Sono solo delle testimonianze a chiare lettere di come, nei confronti della persona con disabilità ed inserita nell’ambiente di lavoro, esiste un certo accanimento, quasi una violenza psicologica, che a parità di prestazioni con un normodotato costringe la persona con disabilità ad un percorso sempre in salita per guadagnarsi un minimo di dignità e rispetto al pari degli altri.

Quali potrebbero essere le cause? È un problema di ideali, di cultura o altro? I disability studies ci vengono in aiuto per rispondere in parte a questa domanda, sottolineando come l’ambiente possa essere la prima causa disabilitante per la persona e

la causa principale della mancata inclusione che condanna la persona ad un continuo dualismo disabilità-sofferenza.
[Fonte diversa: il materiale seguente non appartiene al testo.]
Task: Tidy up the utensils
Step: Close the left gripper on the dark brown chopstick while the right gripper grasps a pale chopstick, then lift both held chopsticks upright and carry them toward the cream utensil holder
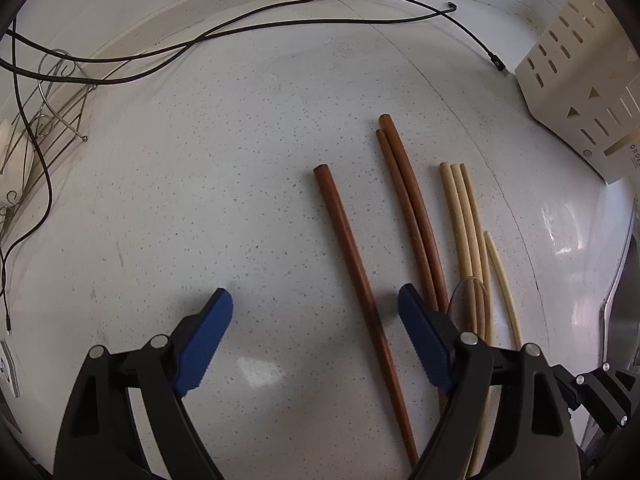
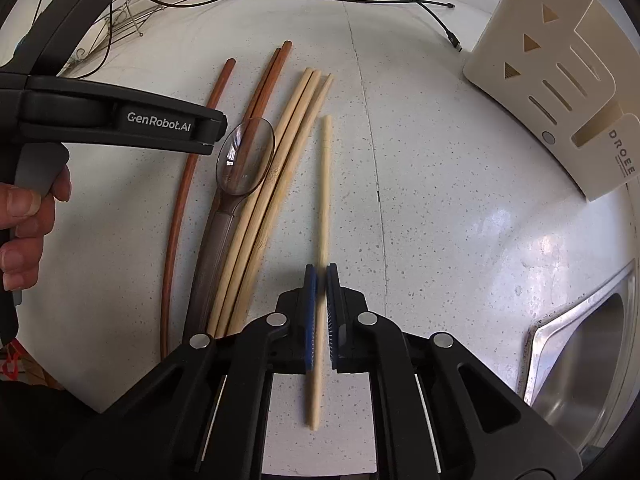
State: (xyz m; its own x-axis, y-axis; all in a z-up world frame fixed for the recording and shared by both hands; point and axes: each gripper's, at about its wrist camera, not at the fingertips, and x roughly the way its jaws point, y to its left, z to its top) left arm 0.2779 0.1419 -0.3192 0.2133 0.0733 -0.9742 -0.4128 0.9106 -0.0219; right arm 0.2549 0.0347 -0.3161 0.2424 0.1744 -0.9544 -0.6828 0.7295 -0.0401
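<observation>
My right gripper (image 2: 321, 276) is clamped on a single pale chopstick (image 2: 324, 184), its pads pressed against the shaft near the close end. That stick lies flat on the speckled counter (image 2: 420, 200), its long axis running straight away from me toward the back wall, apart from the others and to their right. Just left of it three bamboo chopsticks (image 2: 280, 168) lie bundled, fanning slightly at their far tips, on nearly the same line. A clear plastic spoon (image 2: 245, 160) rests bowl-away over two dark brown chopsticks (image 2: 266, 84), and a third brown chopstick (image 1: 352, 264) lies alone further left, leaning a little leftward at its far end. My left gripper (image 1: 316, 304) hangs with its blue fingers spread wide on either side of that lone brown stick, touching nothing. A cream slotted holder (image 2: 552, 80) stands at the far right, near the steel sink (image 2: 580, 360)
</observation>
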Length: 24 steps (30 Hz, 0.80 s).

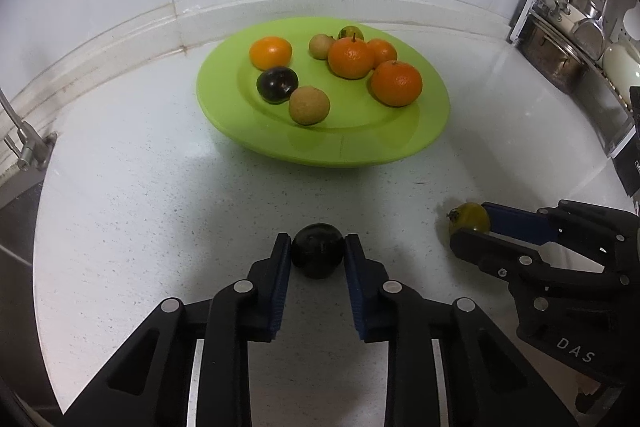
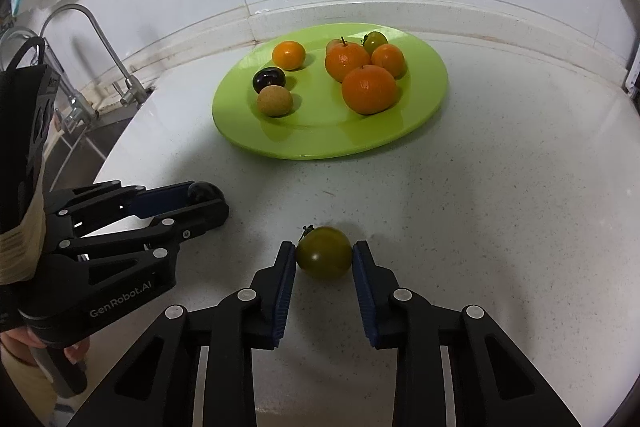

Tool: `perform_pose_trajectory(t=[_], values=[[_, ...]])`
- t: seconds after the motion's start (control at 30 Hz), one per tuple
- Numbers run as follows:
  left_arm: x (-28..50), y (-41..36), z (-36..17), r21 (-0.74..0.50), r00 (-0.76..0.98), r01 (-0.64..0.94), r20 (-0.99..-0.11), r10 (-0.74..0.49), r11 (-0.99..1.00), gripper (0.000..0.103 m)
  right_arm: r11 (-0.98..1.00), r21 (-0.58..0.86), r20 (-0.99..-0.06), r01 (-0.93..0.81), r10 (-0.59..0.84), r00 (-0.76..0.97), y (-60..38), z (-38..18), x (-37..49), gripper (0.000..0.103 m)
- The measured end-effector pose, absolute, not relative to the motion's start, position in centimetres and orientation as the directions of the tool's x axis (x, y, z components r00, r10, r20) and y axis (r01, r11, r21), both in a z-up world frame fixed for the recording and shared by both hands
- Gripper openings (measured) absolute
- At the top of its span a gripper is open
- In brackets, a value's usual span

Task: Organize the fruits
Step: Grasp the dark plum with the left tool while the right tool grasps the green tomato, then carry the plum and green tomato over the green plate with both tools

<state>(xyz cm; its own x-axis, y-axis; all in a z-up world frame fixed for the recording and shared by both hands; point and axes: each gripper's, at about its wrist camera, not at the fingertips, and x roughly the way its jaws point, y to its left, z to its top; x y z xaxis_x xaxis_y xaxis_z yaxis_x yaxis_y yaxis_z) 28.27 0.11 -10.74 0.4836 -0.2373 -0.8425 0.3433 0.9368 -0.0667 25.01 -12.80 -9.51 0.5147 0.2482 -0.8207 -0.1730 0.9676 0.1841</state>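
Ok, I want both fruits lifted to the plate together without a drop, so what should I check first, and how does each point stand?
1. Left gripper pads flank the dark fruit on both sides: ok.
2. Right gripper pads flank the green fruit: ok.
3. Firm squeeze on each fruit: cannot tell; the pads look to be touching, but the force is not visible.
4. Free space on the green plate: ok, the near part is bare.
5. Counter between grippers and plate unobstructed: ok.
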Motion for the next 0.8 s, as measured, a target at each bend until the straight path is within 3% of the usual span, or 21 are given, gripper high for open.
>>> perform_pose_trajectory(t=[0.8], values=[[23.8, -0.4, -4.6, -0.044, 0.613, 0.311, -0.754, -0.236, 0.949, 0.027, 0.949, 0.184, -0.721, -0.256, 0.307, 0.621, -13.5, -3.7, 22.0, 0.03]])
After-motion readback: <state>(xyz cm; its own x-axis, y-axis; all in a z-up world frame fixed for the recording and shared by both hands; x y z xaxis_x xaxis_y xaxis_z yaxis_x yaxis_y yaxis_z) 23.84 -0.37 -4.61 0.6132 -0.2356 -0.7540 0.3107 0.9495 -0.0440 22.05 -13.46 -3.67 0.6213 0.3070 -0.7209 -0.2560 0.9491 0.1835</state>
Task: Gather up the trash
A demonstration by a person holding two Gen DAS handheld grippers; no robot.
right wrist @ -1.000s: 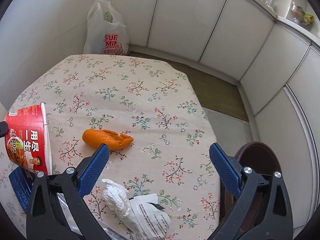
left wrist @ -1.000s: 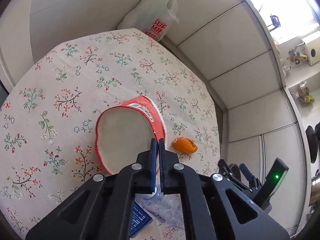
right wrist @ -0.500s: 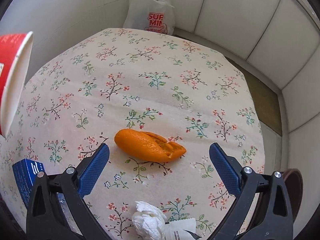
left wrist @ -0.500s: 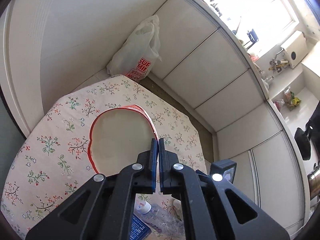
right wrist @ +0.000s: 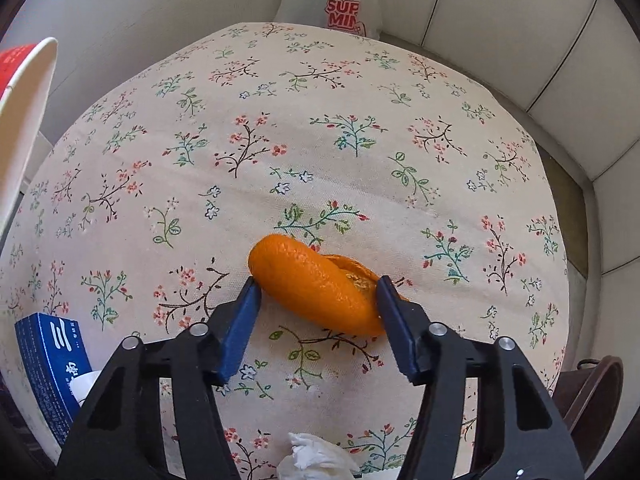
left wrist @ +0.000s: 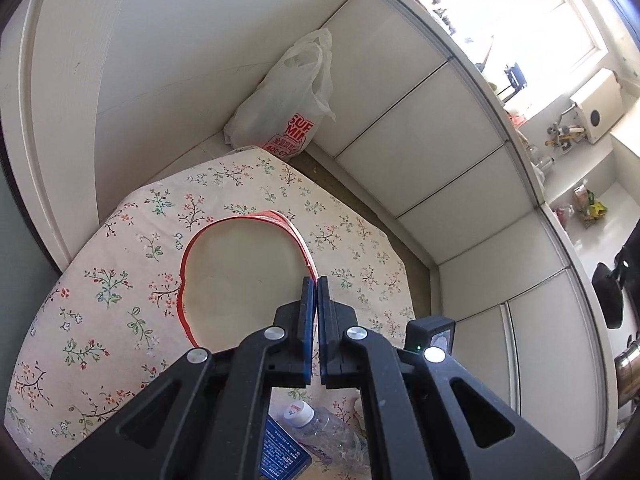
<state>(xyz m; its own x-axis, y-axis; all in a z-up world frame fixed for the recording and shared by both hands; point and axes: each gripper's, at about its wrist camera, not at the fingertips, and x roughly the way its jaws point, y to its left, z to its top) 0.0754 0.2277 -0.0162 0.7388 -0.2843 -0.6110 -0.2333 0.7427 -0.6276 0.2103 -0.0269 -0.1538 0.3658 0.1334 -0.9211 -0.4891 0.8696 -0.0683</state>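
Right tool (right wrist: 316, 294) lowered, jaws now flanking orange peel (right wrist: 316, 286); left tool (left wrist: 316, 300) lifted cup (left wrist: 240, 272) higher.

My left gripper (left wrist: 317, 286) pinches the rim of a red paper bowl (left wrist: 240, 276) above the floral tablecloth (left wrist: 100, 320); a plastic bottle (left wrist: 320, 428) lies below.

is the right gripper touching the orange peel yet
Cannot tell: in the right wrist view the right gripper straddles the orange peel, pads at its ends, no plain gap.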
Lo stesso psicologo Carlo Lepri afferma a gran voce come l’ambiente possa essere il promotore di una identità distorta della persona. Occorre veramente fare qualcosa perché ognuno possa godere di quel “Ruolo Autentico” che ciascuno di noi necessita per provvedere alla realizzazione personale consapevoli che, come dice Lepri:

“A diventare grandi, si inizia da piccoli!”

Che dire? Credo sia giusto sottolineare che, affinché l’inclusione non sia più il tallone d’Achille di questa nostra società fin troppo tecnologica, scuola, famiglia e politica devono collaborare alla crescita di persone che siano spinte dal desiderio di

conoscere e apprezzare le diversità come punto di forza su cui costruire un nuovo futuro fatto di collaborazione, accettazione e inclusione.